How are your goals set up? Do they scare you at all? Are they so big and crazy that you believe they could never come to pass?
Everything starts with goal setting. Think about what goals you have for yourself in your sales career, and in your life. Then think bigger. If you want to achieve the impossible, you need to first invest in the time it takes to get your mind crystal clear around what you would love in your life.
If you think your dreams are too crazy, think about Michelangelo and just what is possible to accomplish in one’s life.
Related Link: How To Set Goals To Ensure You Have Work Life Balance
Education, preparation and practice help build confidence.
You started your sales career believing that your company would educate you in how to sell and be successful in your job. They gave you a sales pitch, objection handling scripts, sales strategy and direction to prepare you to be successful prospecting. They then helped you practice by providing role plays, and simulations so you could be put into scenarios that could improve upon your sales skill sets prior to going out into the field. That last part is where everything you’ve learned gets solidified in the application of actually doing it.
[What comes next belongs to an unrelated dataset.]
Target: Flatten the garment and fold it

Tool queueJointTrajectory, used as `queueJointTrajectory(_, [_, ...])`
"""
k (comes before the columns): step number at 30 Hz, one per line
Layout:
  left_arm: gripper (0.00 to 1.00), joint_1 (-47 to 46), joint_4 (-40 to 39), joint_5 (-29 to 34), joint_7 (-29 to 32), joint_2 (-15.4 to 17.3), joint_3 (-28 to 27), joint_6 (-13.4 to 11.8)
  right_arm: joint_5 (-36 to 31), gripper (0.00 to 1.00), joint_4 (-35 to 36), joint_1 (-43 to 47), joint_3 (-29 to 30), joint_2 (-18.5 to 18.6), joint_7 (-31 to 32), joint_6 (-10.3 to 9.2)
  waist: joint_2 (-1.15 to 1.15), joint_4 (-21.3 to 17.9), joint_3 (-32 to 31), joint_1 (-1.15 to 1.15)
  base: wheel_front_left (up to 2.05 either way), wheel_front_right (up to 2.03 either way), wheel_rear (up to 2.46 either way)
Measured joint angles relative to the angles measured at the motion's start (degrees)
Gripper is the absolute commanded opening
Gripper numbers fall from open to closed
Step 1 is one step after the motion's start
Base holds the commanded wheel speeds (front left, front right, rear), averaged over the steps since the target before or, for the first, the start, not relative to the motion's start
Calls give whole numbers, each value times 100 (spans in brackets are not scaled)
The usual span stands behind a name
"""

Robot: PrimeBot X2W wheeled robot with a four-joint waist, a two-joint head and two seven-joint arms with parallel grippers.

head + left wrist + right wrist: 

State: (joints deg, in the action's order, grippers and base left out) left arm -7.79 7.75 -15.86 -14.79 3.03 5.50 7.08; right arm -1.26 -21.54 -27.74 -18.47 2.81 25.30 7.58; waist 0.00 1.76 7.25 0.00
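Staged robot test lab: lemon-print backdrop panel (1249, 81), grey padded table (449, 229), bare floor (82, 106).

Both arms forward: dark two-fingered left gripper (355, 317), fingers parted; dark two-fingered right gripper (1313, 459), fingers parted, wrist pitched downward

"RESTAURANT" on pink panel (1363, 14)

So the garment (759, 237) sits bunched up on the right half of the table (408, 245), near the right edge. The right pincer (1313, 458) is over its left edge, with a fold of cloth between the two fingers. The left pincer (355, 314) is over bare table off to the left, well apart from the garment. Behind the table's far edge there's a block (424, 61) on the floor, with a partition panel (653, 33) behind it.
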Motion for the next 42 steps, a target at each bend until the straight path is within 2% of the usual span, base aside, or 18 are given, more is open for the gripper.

That’s when it’s on you. You must continue the application of what you’ve learned. Action builds confidence.
The best sales professionals never stop learning. They never stop preparing. They never stop practicing. They put what they learn into action right away and with confidence.
They don’t wait for the sales manager or vice president to encourage them to continue learning or provide extra training. Not if they want to become the best out there.
Michelangelo spent years in education and in mentorship for painting and sculpting. He constantly challenged himself and worked on his craft.
What are you doing to improve your skill sets beyond the rest of your peers? How are you investing in yourself? Remember, there’s education, followed by preparation and then practice (application). If you don’t reach the application point, you’ll lose everything else.